I’m sitting here waiting for my flight back to San Jose, so that gives me some time to reflect on the past week with the Tour of California. What a week this has been. Last year, when I was a spectator, I followed the tour all the way into Pasadena. Even though the weather was miserable, wet and cold, I still said this was the best vacation ever. Well, let me revise that statement. This year, being a traveling course marshall, this became my best vacation ever, even though I saw less of the race than last year.

The first thing about being a traveling course marshall is that I wouldn’t see as much of the race as other spectators. Being on the road all the time, and in most cases, without access to Versus, I am only able to see maybe 5 minutes of the tour, if that. This is the sacrifice we make by working the tour. In case you want to work the tour, let me warn you this is not for everybody. If you want to experience what it takes behind the scenes to deliver this, then this is for you.
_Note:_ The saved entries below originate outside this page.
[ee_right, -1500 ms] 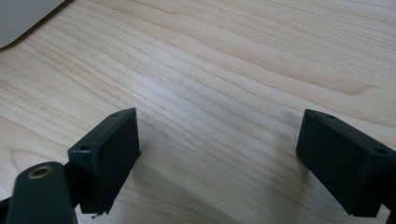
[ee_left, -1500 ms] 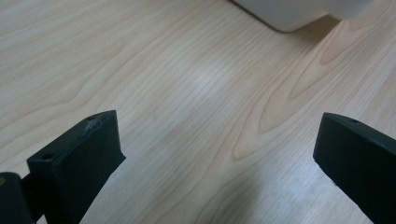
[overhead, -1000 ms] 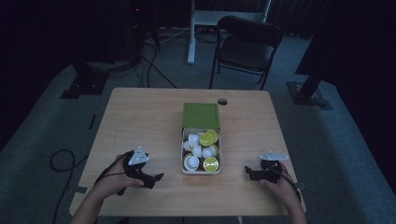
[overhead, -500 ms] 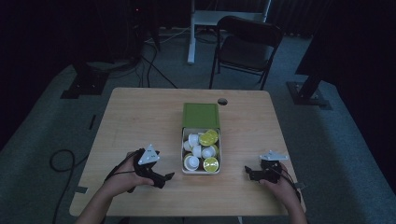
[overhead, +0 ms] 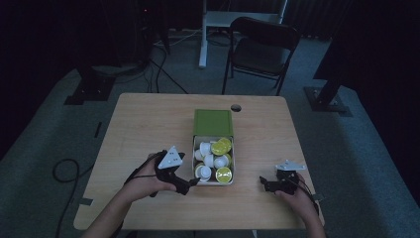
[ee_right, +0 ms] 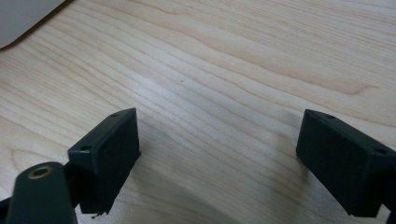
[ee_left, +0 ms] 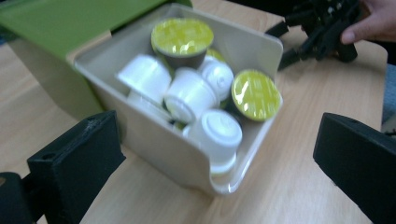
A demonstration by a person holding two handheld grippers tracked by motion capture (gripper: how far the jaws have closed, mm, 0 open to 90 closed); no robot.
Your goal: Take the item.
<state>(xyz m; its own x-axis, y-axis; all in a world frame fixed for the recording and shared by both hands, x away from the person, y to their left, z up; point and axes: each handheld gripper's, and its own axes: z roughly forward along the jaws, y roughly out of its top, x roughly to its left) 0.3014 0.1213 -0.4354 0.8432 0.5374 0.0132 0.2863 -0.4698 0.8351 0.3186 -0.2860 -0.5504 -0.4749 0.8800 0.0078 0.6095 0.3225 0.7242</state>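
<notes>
Capsule box (ee_left: 187, 154) lies just ahead of the left hand-held gripper (overhead: 190, 184), jaws apart; right hand-held gripper (overhead: 264, 184), also spread, rests farther off.

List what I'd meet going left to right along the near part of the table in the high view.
Left tool → open box of capsules → right tool.

— What colours are in the box (ee_left: 187, 154)?
— Beige walls, a green lid (overhead: 213, 122). The capsules (ee_left: 191, 95) are white; some have shiny yellow-green foil tops.
— And around it?
— Pale wood-grain counter (ee_right: 224, 60), black jaws on each hand-held gripper.
</notes>
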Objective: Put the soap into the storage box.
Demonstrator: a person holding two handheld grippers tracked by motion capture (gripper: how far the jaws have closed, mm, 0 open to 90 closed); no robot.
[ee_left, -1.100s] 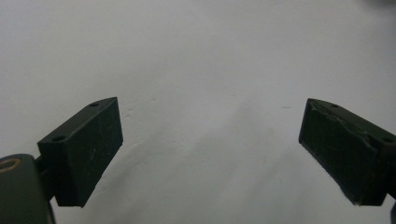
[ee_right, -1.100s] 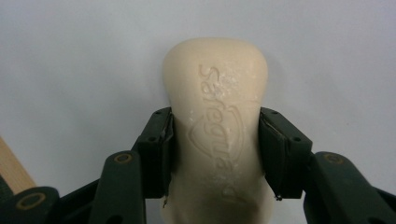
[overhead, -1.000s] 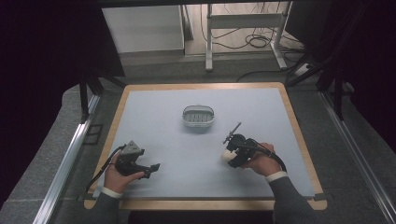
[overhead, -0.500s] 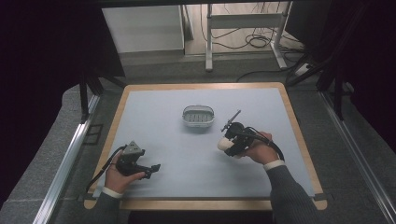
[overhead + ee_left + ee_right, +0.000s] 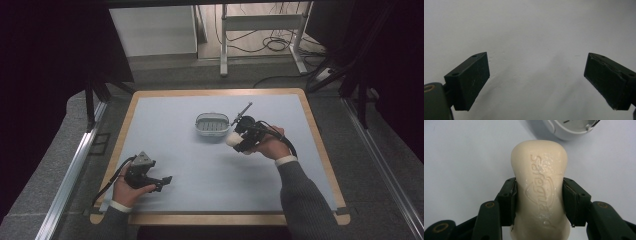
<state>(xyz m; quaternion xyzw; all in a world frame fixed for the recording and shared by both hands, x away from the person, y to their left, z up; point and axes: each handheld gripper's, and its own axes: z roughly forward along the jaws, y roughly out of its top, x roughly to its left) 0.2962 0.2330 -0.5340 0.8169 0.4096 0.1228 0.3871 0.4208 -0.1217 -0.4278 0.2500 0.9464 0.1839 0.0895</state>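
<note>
One bar of cream soap [image 5: 539, 187] stamped with a brand name, one grey soap dish [image 5: 212, 125] with a slotted floor, and one light blue mat [image 5: 200, 165] laid on one wooden-edged table [image 5: 320, 150] make up the work surface. Two hand-held grippers are present, the left gripper [image 5: 165, 181] and the right gripper [image 5: 235, 141], each with two black jaws and one trailing cable, carried by two hands in two grey sleeves. Beyond the table stands one white metal frame [image 5: 260, 30], with a bundle of cables [image 5: 280, 42] too tangled to count.
</note>
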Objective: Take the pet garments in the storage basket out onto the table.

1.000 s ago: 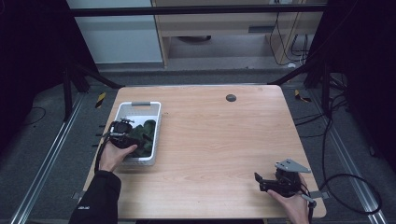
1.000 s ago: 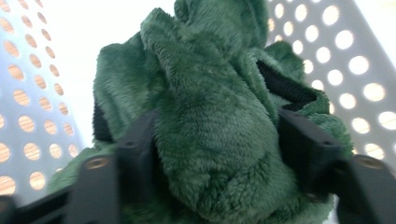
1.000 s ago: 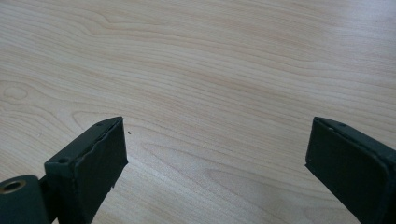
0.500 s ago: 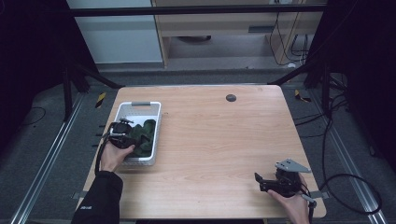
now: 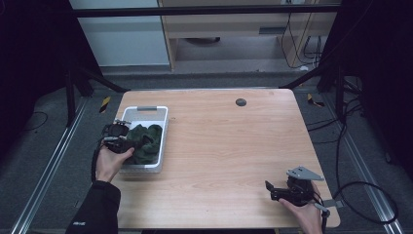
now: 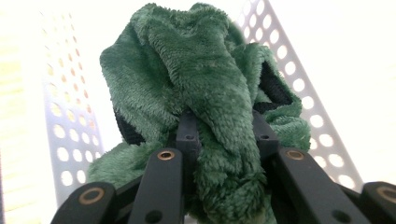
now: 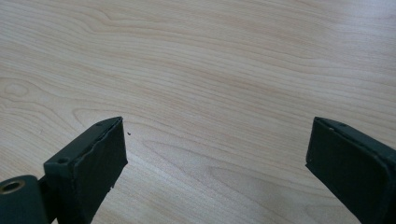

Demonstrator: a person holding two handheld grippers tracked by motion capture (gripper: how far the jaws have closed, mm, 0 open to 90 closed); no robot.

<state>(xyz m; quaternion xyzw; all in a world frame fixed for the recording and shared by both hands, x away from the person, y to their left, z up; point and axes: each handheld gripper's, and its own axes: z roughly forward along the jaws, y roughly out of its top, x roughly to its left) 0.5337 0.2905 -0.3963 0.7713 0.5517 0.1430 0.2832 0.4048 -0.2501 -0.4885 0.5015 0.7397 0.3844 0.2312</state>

The first priority of any course marshall is keeping the course safe, not only for the riders, but also for the spectators. This meant making sure the course is free of debris (almost an impossible job, especially in the mountains after a snow drop), keeping fans off of the race course, and making sure their toes don’t get run over by racers, or worse yet, their support vehicles. One of the constant tasks that I had was telling everyone “Please stay behind the white line” or “Please clear the course. Riders are still on the course”. This was a real challenge, especially on near the KOM summit. Stage 8 was madness, with crowds that closely resembles Alp d’Huez. The crowds lean over, and the line of crowd spills onto the course. It’s not as bad as in the Tour de France, but it could get dangerous.
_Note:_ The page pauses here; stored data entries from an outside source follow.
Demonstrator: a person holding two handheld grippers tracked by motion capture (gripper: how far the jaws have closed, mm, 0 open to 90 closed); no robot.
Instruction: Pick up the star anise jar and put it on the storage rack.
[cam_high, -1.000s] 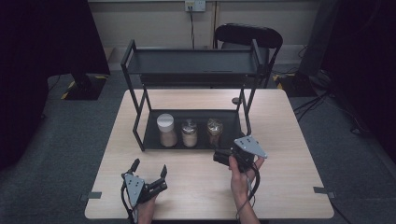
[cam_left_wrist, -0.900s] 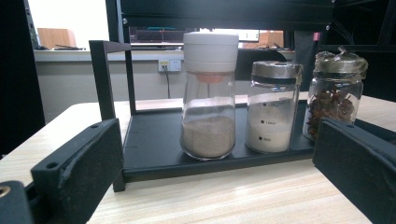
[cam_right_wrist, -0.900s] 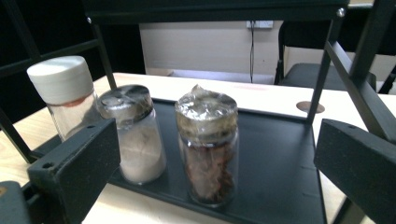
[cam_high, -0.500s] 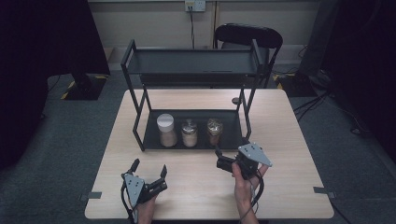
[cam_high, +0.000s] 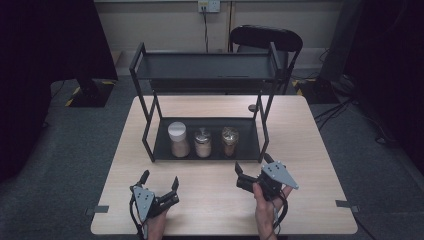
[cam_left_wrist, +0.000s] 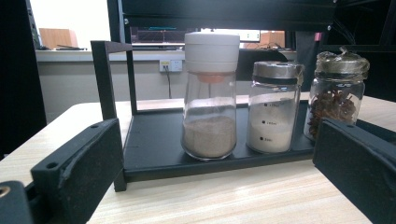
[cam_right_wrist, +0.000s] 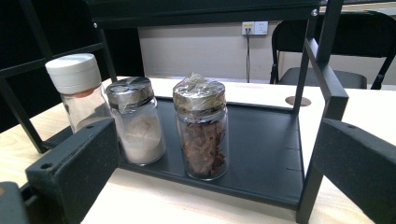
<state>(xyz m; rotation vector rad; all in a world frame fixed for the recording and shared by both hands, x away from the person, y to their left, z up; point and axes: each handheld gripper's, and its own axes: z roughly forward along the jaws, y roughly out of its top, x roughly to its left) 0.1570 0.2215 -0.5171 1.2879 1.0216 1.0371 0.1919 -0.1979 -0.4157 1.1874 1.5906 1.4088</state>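
Observation:
A black two-tier rack (cam_high: 205, 67) stands on the wooden table (cam_high: 310, 135). Its lower shelf (cam_high: 247, 145) carries three jars in a row: a white-lidded jar (cam_high: 177, 139) of tan powder, a metal-lidded jar (cam_high: 202, 142) of white powder, and a foil-topped jar (cam_high: 230, 141) of brown spice. My left gripper (cam_high: 160, 178) rests open near the front edge, facing the white-lidded jar (cam_left_wrist: 210, 93). My right gripper (cam_high: 252, 165) is open in front of the rack's right end, looking at the foil-topped jar (cam_right_wrist: 201, 135). Nothing sits between either pair of jaws.
The rack's upper shelf is bare. A black chair (cam_high: 265, 37) stands behind the table. A small round disc (cam_high: 252, 107) lies on the tabletop behind the rack. Open tabletop lies left, right and in front of the rack; its right post (cam_right_wrist: 322, 93) is close to my right gripper.
My right gripper has drawn back from the rack toward the front edge and slightly right, still open. The left gripper and the jars have not moved.

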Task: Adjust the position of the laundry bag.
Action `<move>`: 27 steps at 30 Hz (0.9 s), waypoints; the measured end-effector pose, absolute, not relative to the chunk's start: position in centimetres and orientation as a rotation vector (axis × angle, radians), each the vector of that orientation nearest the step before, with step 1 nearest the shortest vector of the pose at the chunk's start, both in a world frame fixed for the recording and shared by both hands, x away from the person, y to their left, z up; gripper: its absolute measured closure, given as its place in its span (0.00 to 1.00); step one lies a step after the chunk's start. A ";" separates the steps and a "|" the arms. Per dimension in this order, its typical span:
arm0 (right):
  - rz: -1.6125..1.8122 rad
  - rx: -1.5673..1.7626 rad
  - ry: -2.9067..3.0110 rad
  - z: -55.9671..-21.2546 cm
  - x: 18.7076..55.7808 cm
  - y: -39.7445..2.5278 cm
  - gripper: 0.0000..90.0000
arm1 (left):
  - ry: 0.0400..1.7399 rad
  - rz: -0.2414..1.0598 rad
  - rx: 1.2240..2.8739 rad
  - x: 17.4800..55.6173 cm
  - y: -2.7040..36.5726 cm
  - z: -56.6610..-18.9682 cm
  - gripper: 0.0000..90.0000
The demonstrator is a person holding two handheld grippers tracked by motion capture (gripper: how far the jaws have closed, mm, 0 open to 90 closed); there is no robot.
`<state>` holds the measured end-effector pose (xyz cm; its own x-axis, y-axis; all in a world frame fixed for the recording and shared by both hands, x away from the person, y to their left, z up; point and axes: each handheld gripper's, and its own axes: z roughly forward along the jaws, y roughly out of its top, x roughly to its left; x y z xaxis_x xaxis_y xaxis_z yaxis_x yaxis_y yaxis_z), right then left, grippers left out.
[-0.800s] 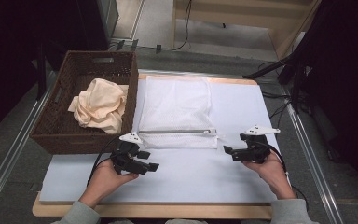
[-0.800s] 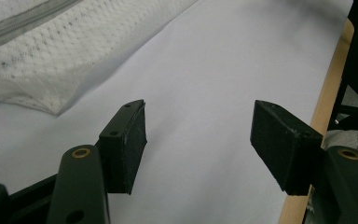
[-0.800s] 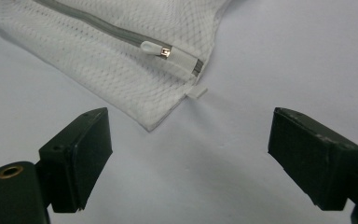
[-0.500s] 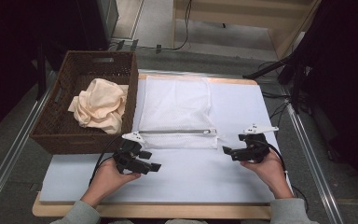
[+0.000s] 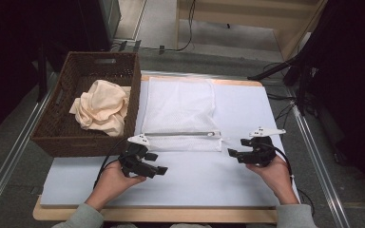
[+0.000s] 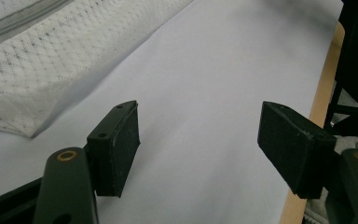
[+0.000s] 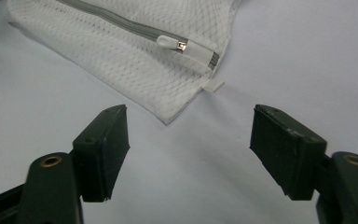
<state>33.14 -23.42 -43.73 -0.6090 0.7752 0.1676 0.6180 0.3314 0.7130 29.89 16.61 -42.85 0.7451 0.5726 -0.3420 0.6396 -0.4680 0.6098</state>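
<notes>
A white mesh laundry bag (image 5: pixel 180 111) lies flat on the white table top (image 5: pixel 247 109), its grey zipper (image 5: pixel 180 134) running along the near edge. The zipper pull (image 7: pixel 170 42) sits near the bag's right corner. My left gripper (image 5: pixel 159 170) rests just in front of the bag's near left corner, open with nothing between its jaws. The bag's mesh corner (image 6: pixel 32 79) lies ahead and to the left of my left gripper (image 6: pixel 198 140). My right gripper (image 5: pixel 232 153) hovers just right of the bag's near right corner, open and empty. That corner (image 7: pixel 168 105) lies ahead of my right gripper (image 7: pixel 189 144).
A dark wicker basket (image 5: pixel 52 137) stands at the left of the table, holding a crumpled peach cloth (image 5: pixel 102 107). Wooden table edge (image 6: pixel 324 93) runs along the front. Cables (image 5: pixel 285 111) and dark stands lie off the right side.
Both grippers have shifted only slightly; the right one edged a little left toward the bag's corner. The bag has not moved.
</notes>
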 end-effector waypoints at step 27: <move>1.122 1.361 2.380 -43.7 32.2 -23.9 0.37 | 0.917 -0.096 2.209 30.7 15.5 -42.8 0.40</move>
<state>32.25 -23.85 -43.67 -0.5653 0.7998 0.2019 0.6649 0.2969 0.6854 30.72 15.52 -42.84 0.7428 0.5855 -0.3246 0.6400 -0.4788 0.6010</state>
When we get dropped off, obviously we have to be picked up. That is where the adrenaline is. The pick ups need to be fast and efficient, so getting onto the van, we need to time the entry, and get in and seated as fast as we can. Once that is done, if you have a good driver, you weave through the maze of other car traffic, and foot traffic, with fans not knowing that the convoy of vehicles following the race is not over. So for this one week period, I was in a van, honking at everything in its way, and speeding through as fast as legally possible, in order to get to our next drop off point. The biggest challenge as a traveling course marshall team is to get in front of the pelaton, and dropping off the course marshall, in time to do the usual crowd control. This is the adrenaline rush. As you can imagine, this can be hairy rides at times, and drammamine is standard issue every day.

A big pet peeve we have is dealing with the local course marshalls, also known as LOC or Local Organizing Committee. Course Marshall are supposed to ensure the safety of riders and spectators, but what do we see most of the time??? LOC’s taking pictures of the race. In fact, at one of my drops, the LOC was video taping the Solvang Time Trial. WTF???? We could easily spot an LOC with the bright orange T-Shirt, with the words Volunteer on the back of the shirt. We passed by the course, and blatantly saw LOC’s on their bikes, and with a huge friggin camera in their hand. What useless nonsense!
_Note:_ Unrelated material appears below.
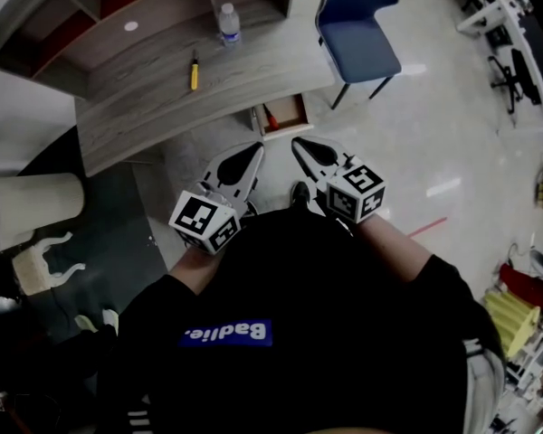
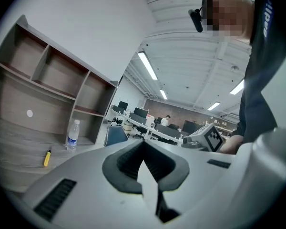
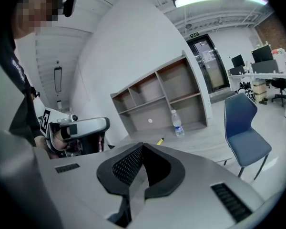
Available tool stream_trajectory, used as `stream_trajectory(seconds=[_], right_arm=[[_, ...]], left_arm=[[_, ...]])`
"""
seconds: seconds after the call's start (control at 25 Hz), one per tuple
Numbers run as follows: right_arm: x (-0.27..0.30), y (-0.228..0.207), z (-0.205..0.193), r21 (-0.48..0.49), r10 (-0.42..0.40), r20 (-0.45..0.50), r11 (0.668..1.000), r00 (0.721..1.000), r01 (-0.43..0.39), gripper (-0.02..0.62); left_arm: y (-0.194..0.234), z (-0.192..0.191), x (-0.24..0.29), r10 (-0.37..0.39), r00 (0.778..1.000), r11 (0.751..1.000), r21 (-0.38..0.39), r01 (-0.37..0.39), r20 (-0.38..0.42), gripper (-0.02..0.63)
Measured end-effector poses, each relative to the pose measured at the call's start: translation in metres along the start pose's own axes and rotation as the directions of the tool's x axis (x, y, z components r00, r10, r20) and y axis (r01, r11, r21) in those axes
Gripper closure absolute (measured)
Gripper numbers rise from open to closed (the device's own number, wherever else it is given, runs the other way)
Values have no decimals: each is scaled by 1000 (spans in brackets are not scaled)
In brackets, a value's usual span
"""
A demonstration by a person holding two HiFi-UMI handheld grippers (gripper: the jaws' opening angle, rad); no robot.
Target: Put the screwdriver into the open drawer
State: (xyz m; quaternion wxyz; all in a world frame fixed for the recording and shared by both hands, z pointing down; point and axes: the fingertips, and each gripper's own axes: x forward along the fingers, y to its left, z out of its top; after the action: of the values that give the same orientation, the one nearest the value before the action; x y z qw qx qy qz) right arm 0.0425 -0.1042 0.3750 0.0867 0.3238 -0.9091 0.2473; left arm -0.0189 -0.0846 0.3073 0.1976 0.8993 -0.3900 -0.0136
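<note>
The yellow-handled screwdriver [image 1: 195,71] lies on the grey wooden desk [image 1: 145,107], left of a water bottle [image 1: 229,23]; it also shows in the left gripper view as the screwdriver [image 2: 47,158] and in the right gripper view as the screwdriver [image 3: 160,141]. The open drawer [image 1: 285,116] juts from the desk's front edge and has a red-handled tool inside. My left gripper [image 1: 255,150] and right gripper [image 1: 299,143] are side by side near my body, short of the desk, pointing toward the drawer. Both are shut with nothing between the jaws: left gripper [image 2: 143,146], right gripper [image 3: 142,148].
A shelf unit [image 1: 154,7] with open compartments stands at the back of the desk. A blue chair [image 1: 357,39] is to the right of the drawer. A white bin [image 1: 32,206] stands on the floor at the left. Office desks fill the far right.
</note>
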Motion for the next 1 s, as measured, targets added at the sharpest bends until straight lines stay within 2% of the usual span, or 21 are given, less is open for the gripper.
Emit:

This year, since Lance is on his comeback, the Livestrong VAN gave out free chalk for everyone to write messages on the street, cheering on their favorite racers. The unfortunate after effect of this is once cars or bikes pass through, it kicks up the chalk, and leaves the air a little “chalky”. Not sure if there is much that can be done about this.

One huge bit of irony … each hotel is proud to welcome the Amgen Tour of California, but most of them did not have Versus … in fact, only one of them did (Paso Robles).

The crew I worked with was terrific. We all worked like a well oiled machine. We could count on everyone to perform the duties they needed to do, without fearing or questioning competency. Most of the crew was from either Missouri, Georgia, or Florida. The veterans had experience working the Tour of Georgia, Missouri, and California. We called ourselves Team Gamoca (Georgia, Missouri, California). The crew did have an accent, so it felt like I was in the Tour of Georgia, and not Tour of California. We all had a kick out of this.

Now, would I do this again??? Definitely, in a heartbeat. Despite the drawback of not riding at all during this time, and not being able to see a lot of the action, the adrenaline of the drop offs and pick ups is exciting and fun. We do get to see more of the country we normally don’t get to see.